Using Smart Tags with Research Services for the Microsoft Office System
Microsoft® Office System
Summary: Create a smart tag for use with a research service and discover how to include a smart tag in the research service response. Learn some tricks to enable communication between the smart tag and the research service and explore code examples of both. (11 printed pages)
Smart Tags in the User Interface
Smart Tag Development
Creating a Research Service Smart Tag
Adding a Smart Tag to the Research Service Response
Looking for New Actions
Using the Research Service to Determine the Host Application
Sending Additional Information
What Isn't Supported
The Research feature available in Microsoft® Office 2003 applications allows the user to easily search a number of built-in and online resources, such as a dictionary or news articles. The Research feature is also extensible; a developer can create a Web service, or research service, designed specifically to interact with the Research task pane.
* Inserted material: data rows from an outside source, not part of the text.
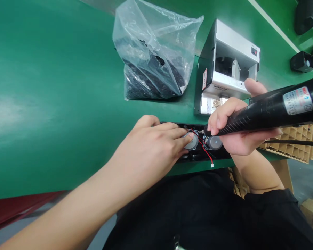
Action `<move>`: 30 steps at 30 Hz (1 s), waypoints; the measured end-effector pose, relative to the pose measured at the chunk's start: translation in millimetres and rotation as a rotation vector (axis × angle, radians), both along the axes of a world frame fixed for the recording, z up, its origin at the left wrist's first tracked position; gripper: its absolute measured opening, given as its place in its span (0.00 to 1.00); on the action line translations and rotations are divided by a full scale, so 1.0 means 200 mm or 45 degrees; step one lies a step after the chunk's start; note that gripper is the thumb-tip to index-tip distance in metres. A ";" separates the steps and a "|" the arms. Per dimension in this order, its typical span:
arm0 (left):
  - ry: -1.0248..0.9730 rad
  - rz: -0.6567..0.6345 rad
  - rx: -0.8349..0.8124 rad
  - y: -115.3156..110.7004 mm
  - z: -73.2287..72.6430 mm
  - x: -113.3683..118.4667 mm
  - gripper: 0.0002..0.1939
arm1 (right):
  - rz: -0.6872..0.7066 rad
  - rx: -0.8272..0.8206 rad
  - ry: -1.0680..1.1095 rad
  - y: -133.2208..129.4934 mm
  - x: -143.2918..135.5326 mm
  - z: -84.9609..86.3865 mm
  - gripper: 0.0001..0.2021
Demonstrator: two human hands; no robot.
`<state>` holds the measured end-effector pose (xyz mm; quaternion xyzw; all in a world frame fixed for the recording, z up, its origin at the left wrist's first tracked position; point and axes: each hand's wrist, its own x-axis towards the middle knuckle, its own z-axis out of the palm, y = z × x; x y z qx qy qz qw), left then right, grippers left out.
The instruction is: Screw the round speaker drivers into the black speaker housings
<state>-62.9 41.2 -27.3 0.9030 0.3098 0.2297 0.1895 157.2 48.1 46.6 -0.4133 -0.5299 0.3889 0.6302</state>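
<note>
The left hand (156,142) is laid flat on the black housing (195,156) at six o'clock on the bench (54,86), fingertips pressing a round speaker (191,141); it looks light, rigid, with fragile wires (205,149). The driver (266,111), gripped at three o'clock by the right hand (232,121), seems heavy; the ribbed barrel suits holding

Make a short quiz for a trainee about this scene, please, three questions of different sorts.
1. True or false: the right hand grips a black electric screwdriver.
2. What does the left hand touch? A) the plastic bag B) a round grey speaker in the black housing C) the grey machine
3. Fill in: a red ____ runs between the two speakers.

Key: 1 true; 2 B; 3 wire
</note>
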 end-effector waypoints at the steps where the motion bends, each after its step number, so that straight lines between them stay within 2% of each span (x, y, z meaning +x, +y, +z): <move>1: -0.001 0.003 0.005 0.00 0.00 0.00 0.17 | 0.015 0.008 0.003 0.00 0.00 -0.01 0.36; 6: -0.004 0.013 0.011 0.00 0.01 0.00 0.20 | -0.010 -0.001 0.028 0.00 0.01 -0.02 0.40; 11: -0.024 -0.009 0.000 0.00 0.01 0.00 0.18 | 0.034 0.009 0.155 0.02 -0.01 -0.02 0.36; 19: 0.003 0.003 0.037 0.01 0.01 -0.01 0.17 | -0.035 -0.078 -0.055 0.02 -0.01 -0.05 0.46; 24: -0.017 -0.011 0.055 0.00 0.02 0.00 0.18 | -0.013 -0.101 0.015 0.02 -0.01 -0.05 0.47; 27: 0.019 -0.005 0.018 0.01 0.02 0.01 0.16 | 0.013 -0.074 0.097 0.03 -0.01 -0.07 0.43; 30: 0.070 -0.027 -0.004 0.02 0.01 0.01 0.14 | 0.076 0.127 0.148 0.04 0.00 -0.14 0.36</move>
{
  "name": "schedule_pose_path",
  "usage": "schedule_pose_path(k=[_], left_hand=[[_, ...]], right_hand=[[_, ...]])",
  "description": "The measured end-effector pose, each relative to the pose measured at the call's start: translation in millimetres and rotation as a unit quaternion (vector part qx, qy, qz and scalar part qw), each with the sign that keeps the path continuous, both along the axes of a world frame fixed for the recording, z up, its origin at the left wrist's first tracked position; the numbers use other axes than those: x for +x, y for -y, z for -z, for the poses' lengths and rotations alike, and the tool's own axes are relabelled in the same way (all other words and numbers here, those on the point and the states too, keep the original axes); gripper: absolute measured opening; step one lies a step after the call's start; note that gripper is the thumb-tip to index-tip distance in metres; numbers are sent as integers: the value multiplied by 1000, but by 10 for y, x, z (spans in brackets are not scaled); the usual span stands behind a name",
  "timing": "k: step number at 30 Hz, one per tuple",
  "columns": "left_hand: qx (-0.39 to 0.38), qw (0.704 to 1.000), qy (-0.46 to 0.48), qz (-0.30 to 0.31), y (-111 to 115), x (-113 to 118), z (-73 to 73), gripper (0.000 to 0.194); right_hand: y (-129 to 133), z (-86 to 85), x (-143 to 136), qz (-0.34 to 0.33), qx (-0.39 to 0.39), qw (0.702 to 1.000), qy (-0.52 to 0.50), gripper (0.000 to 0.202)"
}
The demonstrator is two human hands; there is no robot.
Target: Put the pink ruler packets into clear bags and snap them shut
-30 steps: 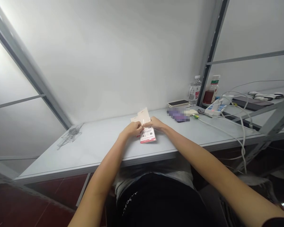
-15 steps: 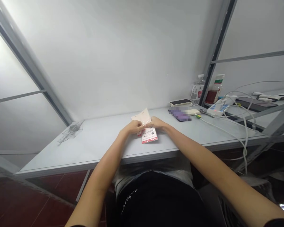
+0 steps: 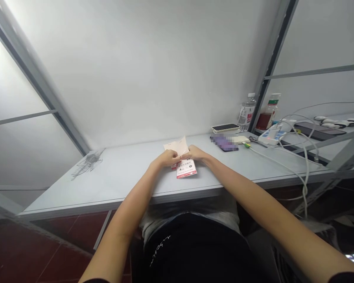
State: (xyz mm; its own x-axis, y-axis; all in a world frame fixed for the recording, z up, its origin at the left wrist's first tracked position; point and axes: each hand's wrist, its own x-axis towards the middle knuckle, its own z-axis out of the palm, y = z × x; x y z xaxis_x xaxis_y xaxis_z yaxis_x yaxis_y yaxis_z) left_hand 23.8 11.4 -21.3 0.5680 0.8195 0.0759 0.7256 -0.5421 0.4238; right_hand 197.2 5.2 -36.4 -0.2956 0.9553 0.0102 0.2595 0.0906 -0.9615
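A flat packet (image 3: 186,169) with a white front, a red lower edge and printed characters is held over the tabletop, in the middle of the view. My left hand (image 3: 170,157) pinches it from the left and my right hand (image 3: 194,152) from the right, the two close together. Above the fingers rises a pale pink, card-like part (image 3: 177,146) of the packet. More red and white print shows just below my left fingers; whether it is a second packet is unclear.
On the white table (image 3: 120,173) lie a tangle of dark threads (image 3: 90,162) at left, and a phone (image 3: 225,128), a purple item (image 3: 225,143) and a water bottle (image 3: 247,113) at right. A power strip (image 3: 273,135) with white cables stands further right.
The pale upper part of the packet has shifted slightly to the right and down. Both hands stay nearly where they were, still gripping the packet.
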Motion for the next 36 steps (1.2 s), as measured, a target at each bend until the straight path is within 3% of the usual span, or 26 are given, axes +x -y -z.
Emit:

In most research services, the bulk of the work is done on the server; the client-side work is limited to sending a query and then receiving and rendering a response for display in the Research task pane. If you are creating your own research service, there may be situations where you want to provide added functionality at the client level. You can do this by creating a smart tag to run on the client side, and then adding a bit of XML referring the smart tag to the response packet sent by your research service.
In this article, you'll learn about creating a smart tag for use with a research service, you'll find out how to include a smart tag in the research service response, and you'll learn some tricks you can use to communicate between the research service and the smart tag.
This article provides a few examples of Microsoft Visual Basic® .NET code taken from a smart tag DLL and a research service, but does not outline all of the steps to create either the smart tag or the research service on your own. If you would like a detailed walkthrough of creating a smart tag, see Developing Smart Tag DLLs and Building Smart Tags in Microsoft Visual Basic .NET.
For more information on creating a research service, see Customizing the Microsoft Office 2003 Research Task Pane and the Microsoft Office 2003 Research Service Software Development Kit.
Smart tags were introduced in Microsoft Office XP as a tool to provide instant, context-sensitive access to common activities for a string of text matching words of a certain type, (such as person names or dates), or common patterns such as credit card numbers or zip codes. For example, if you type a date in a Word article and then hover your mouse cursor over the date, you see a smart tag action button like the one shown in Figure 1.
Figure 1. The purple dotted underline indicates that a smart tag recognized the date.
If you click the smart tag action button, you see a list of actions appropriate for the recognized text, like the list shown in Figure 2.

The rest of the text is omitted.